PROBLEM STATEMENT: For this exercise, transcribe all of the entries exactly.

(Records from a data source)
- - -

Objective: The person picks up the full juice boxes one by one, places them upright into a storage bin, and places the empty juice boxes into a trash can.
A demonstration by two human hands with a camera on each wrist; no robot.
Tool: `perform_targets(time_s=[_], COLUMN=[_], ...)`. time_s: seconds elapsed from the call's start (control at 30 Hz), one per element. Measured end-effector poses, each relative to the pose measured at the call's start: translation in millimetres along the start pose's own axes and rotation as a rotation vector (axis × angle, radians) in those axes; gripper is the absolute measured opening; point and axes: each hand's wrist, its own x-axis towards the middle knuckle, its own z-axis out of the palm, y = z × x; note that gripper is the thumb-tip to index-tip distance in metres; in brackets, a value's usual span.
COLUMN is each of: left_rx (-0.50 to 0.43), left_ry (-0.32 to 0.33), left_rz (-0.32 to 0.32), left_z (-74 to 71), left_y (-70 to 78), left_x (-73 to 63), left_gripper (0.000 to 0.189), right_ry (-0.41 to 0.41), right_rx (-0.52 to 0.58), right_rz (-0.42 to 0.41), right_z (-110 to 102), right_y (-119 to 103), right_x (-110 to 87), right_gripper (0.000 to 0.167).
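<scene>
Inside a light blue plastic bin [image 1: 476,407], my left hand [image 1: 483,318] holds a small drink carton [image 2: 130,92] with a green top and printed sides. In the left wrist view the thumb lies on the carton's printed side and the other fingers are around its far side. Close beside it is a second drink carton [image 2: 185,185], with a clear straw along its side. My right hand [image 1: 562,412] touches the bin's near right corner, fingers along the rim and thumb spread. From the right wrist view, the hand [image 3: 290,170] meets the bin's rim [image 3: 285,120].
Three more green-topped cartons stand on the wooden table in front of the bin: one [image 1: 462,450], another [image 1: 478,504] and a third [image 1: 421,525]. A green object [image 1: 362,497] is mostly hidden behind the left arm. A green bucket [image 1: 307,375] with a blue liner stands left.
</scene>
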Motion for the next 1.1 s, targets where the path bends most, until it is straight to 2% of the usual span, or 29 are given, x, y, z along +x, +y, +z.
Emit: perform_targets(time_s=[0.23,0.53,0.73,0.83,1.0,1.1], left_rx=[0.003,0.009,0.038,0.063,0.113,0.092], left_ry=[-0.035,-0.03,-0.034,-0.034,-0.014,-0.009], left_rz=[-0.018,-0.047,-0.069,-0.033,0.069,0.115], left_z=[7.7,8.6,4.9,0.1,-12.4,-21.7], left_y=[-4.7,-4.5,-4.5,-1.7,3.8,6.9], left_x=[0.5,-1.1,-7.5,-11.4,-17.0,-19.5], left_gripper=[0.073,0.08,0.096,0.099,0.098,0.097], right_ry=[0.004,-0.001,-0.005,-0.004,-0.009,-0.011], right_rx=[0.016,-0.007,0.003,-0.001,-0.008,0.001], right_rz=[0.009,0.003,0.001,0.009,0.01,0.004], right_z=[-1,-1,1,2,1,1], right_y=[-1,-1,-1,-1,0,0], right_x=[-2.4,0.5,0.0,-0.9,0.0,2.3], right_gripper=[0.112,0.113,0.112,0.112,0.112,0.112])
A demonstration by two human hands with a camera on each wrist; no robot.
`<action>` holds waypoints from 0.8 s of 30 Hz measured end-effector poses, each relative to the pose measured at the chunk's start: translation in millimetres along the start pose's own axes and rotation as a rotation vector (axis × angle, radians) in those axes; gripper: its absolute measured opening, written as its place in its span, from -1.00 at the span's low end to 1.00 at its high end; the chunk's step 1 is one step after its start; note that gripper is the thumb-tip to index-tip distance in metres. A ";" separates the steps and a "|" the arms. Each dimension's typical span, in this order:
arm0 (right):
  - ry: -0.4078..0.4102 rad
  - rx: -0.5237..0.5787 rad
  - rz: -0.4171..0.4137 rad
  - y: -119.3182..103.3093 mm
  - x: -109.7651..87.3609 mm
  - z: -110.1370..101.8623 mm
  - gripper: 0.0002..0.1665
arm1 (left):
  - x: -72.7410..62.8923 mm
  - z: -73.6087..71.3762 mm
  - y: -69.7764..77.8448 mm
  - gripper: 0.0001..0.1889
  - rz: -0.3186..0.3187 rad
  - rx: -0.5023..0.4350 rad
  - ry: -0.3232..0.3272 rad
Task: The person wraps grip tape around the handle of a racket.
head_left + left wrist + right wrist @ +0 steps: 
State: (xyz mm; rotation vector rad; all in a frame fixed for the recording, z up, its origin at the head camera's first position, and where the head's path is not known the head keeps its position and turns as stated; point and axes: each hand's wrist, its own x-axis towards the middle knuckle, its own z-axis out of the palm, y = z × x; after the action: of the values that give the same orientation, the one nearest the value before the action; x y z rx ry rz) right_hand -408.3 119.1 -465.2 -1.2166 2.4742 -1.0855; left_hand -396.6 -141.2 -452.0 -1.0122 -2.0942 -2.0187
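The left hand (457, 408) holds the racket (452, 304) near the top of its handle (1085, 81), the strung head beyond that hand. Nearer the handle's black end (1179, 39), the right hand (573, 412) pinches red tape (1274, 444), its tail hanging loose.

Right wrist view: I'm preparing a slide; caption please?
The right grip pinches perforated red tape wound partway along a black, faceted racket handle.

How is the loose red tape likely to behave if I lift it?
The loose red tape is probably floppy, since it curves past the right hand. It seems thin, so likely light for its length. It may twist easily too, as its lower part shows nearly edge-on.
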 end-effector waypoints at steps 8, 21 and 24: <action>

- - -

RESPONSE:
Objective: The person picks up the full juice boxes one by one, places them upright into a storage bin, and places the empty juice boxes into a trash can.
A demonstration by two human hands with a camera on each wrist; no robot.
Tool: `perform_targets(time_s=[_], COLUMN=[_], ...)`. time_s: seconds elapsed from the call's start (control at 30 Hz), one per element. Measured end-effector poses, each relative to the pose measured at the call's start: translation in millimetres along the start pose's own axes and rotation as a rotation vector (axis × angle, radians) in those axes; gripper is the absolute measured opening; point and axes: each hand's wrist, its own x-axis towards the middle knuckle, its own z-axis out of the palm, y = z × x; note that gripper is the thumb-tip to index-tip distance in metres; in brackets, a value's usual span.
COLUMN is each of: left_rx (-0.50 to 0.43), left_ry (-0.32 to 0.33), left_rz (-0.32 to 0.32), left_z (-74 to 71), left_y (-70 to 78), left_x (-73 to 63), left_gripper (0.000 to 0.189), right_ry (-0.41 to 0.41), right_rx (-0.52 to 0.58), right_rz (-0.42 to 0.41), right_z (-110 to 102), right_y (-119 to 103), right_x (-110 to 87), right_gripper (0.000 to 0.167).
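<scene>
Inside a light blue plastic bin [image 1: 476,407], my left hand [image 1: 483,318] holds a small drink carton [image 2: 130,92] with a green top and printed sides. In the left wrist view the thumb lies on the carton's printed side and the other fingers are around its far side. Close beside it is a second drink carton [image 2: 185,185], with a clear straw along its side. My right hand [image 1: 562,412] touches the bin's near right corner, fingers along the rim and thumb spread. From the right wrist view, the hand [image 3: 290,170] meets the bin's rim [image 3: 285,120].
Three more green-topped cartons stand on the wooden table in front of the bin: one [image 1: 462,450], another [image 1: 478,504] and a third [image 1: 421,525]. A green object [image 1: 362,497] is mostly hidden behind the left arm. A green bucket [image 1: 307,375] with a blue liner stands left.
</scene>
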Motion for the next 1.1 s, targets where the path bends most, until it is straight to 2% of the usual span, or 29 are given, x, y, z along +x, +y, +z.
Emit: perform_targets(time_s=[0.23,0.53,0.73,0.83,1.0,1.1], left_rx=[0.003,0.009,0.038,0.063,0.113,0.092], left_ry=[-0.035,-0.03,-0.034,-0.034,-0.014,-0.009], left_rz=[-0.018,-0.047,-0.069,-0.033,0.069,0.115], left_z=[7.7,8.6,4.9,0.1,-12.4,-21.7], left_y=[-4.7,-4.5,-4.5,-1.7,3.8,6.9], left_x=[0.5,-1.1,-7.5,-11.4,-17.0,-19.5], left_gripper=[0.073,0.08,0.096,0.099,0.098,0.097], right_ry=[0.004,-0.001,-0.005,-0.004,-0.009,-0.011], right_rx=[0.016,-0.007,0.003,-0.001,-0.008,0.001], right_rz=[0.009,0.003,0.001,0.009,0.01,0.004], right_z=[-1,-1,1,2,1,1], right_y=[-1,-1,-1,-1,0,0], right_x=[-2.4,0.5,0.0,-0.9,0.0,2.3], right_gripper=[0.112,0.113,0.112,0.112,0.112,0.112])
A demonstration by two human hands with a camera on each wrist; no robot.
`<action>` holds waypoints from 0.8 s of 30 Hz measured end-effector poses, each relative to the pose measured at the chunk's start: translation in millimetres along the start pose's own axes and rotation as a rotation vector (axis × angle, radians) in those axes; gripper: its absolute measured opening, written as its place in its span, from -1.00 at the span's low end to 1.00 at its high end; the chunk's step 1 is one step after its start; note that gripper is the thumb-tip to index-tip distance in metres. A ";" separates the steps and a "|" the arms. Each dimension's typical span, in this order:
arm0 (right):
  - ry: -0.4078..0.4102 rad
  - rx: -0.5237..0.5787 rad
  - rz: -0.4171..0.4137 rad
  - y: -119.3182..103.3093 mm
  - x: -109.7651..87.3609 mm
  - z: -110.1370..101.8623 mm
  - gripper: 0.0002..0.1665
arm1 (left):
  - x: -72.7410..62.8923 mm
  - z: -73.6087..71.3762 mm
  - y: -69.7764..77.8448 mm
  - gripper: 0.0001..0.1889
  - rz: -0.3186..0.3187 rad
  - rx: -0.5023..0.4350 rad
  - ry: -0.3232..0.3272 rad
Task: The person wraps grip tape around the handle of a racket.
head_left + left wrist + right wrist @ +0 steps: 
State: (xyz mm; rotation vector rad; all in a frame fixed for the recording, z up, its origin at the head camera's first position, and where the head's path is not known the head keeps its position and turns as stated; point and axes: each hand's wrist, its own x-axis towards the middle knuckle, its own z-axis out of the palm, y = z × x; after the action: of the values that give the same orientation, the one nearest the value before the action; x y z rx ry rz) right_hand -408.3 119.1 -465.2 -1.2166 2.4742 -1.0855; left_hand -396.6 -141.2 -452.0 -1.0122 -2.0942 -2.0187
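The left hand (457, 408) holds the racket (452, 304) near the top of its handle (1085, 81), the strung head beyond that hand. Nearer the handle's black end (1179, 39), the right hand (573, 412) pinches red tape (1274, 444), its tail hanging loose.

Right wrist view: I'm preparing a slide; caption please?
The right grip pinches perforated red tape wound partway along a black, faceted racket handle.

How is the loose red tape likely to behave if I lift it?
The loose red tape is probably floppy, since it curves past the right hand. It seems thin, so likely light for its length. It may twist easily too, as its lower part shows nearly edge-on.
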 end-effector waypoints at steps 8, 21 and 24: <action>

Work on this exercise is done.